Was It God’s Mysterious Will, Or Are You an Idiot?

A good percentage of Christians who say they believe God ordains all things (He’s behind everything, pulling the levers and making things happen with no free will on humanity’s part) tend to have tough situations in life they are struggling to resolve.

Often the most extreme language about God doing all things is around death. Many people whom we love are taken away from us, why? “Time and chance happens to them all” does not satisfy many. We want an answer that gives our brain some sort of sense, a solid fact to rest on rather than ambiguous, “I don’t know.”

So, funeral talk is sprinkled with “God needed him up there more than we needed him down here,” or “I guess it was his time to go.” This, for some reason, gives our brain a degree of solace.

I’ve also noticed that many people who have kids who walked away from the faith, or physical disabilities, or job/financial trauma also start talking about God being on His throne and such things.

Without minimizing true pain and suffering, we should rethink this deterministic theology.

If God does everything and you have no free will, you also have no power to do anything about it. If your kid walking away from the faith is answered with, “I guess that’s God’s mysterious plan,” this will prevent you from taking action, and more than likely, prevent you from considering what part you played in their falling away. Kids often point out weaknesses in their parent’s faith. Perhaps there’s an area of growth being pointed out for you rather than a giant mystery.

As long as it’s “God’s mysterious will,” then I’m off the hook. Does this give a degree of comfort? I suppose so. Resting in a theology that says, “It wasn’t me” probably feels good!

On the flip side, if you go the other way and figure God had nothing at all to do with this, it was all me, then you have another set of problems. People who don’t think God is involved at all battle depression. Now everything is my fault, and what in the world can I do about it? It removes hope and diminishes prayer.
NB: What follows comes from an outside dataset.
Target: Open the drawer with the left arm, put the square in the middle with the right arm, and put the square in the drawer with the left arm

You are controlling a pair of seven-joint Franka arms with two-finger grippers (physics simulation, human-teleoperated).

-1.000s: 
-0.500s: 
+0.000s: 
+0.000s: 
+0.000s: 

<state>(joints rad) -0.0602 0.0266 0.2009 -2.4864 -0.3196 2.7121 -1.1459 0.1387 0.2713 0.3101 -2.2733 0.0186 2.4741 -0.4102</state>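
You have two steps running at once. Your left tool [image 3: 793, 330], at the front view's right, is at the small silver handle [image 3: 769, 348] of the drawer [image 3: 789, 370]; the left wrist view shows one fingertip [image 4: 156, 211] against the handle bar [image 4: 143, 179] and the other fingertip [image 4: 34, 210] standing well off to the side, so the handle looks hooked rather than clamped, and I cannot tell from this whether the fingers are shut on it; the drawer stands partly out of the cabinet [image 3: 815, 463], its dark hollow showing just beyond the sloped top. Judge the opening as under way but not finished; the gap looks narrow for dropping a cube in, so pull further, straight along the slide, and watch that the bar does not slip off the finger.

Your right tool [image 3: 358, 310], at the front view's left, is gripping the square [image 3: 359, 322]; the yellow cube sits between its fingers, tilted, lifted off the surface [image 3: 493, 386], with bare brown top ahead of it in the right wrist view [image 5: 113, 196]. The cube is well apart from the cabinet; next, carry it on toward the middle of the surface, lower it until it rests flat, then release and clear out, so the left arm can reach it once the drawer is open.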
If I’m doing everything I think I’m supposed to, and everything blows up in my face anyway, what’s the point of doing all that? Why bother? Why continue if nothing matters anyway?

Both responses result in the same fatalistic attitude: What can I do?

Most false doctrine is an attempt to get rid of personal responsibility. “The woman you gave me made me do it” followed by “The serpent made me do it” said the first sinners. We haven’t stopped. Getting out of responsibility drives our beliefs.

Bad things happen to everybody. It will not help to assume all your problems are outside of your control. It will also not help to assume everything is your fault as this will beat you into the ground.

Job’s life blew up. He had many questions. He didn’t fatalistically chalk it up to God’s will. Nor did he take it all on himself. He desperately wanted to talk to God about it.

Job was patient, we are told. Job spent an entire chapter wondering why he wasn’t killed at birth! This doesn’t sound excessively patient to me! Patience might be different from our assumptions. Patience means to endure under trial.

If crying out to God in real anguish, considering the benefits of early death, helps you endure, then go for it! God can handle it.

Job considered his behavior. He checked everything. He didn’t see anything sinful that he did, thus his confusion about why things blew up.

Job is a great example of dealing with earthly pain. He knew God was behind it, so he wanted to talk to God and get it taken care of. Job also was not fatalistic to never consider his own behavior in light of what was happening. We do reap what we sow.

Next time terrible things drop on you, don’t chalk it up to God’s mysterious will and move on in fatalistic resignation. Consider your part. Is there anything you did to lead to these results? If so, what can you do now to help?

If you can’t think of anything, then take it to the Lord and figure out how best to respond to what’s going on. Let the Lord have it, like Job did. The Lord could be doing any number of things behind the scenes, never lose sight of that.

There needs to be a healthy balance, a humble investigation into what’s going on and what I’m supposed to do about it. Knowing that God can help even this terrible thing work for your good is a great comfort. Knowing that there might be things you can do to immediately improve the situation is also a great comfort.

Don’t let your doctrine eliminate your personal responsibility over your life. Don’t let your doctrine undermine the power of God that can work in your life through many terrible things. Trust God and do good.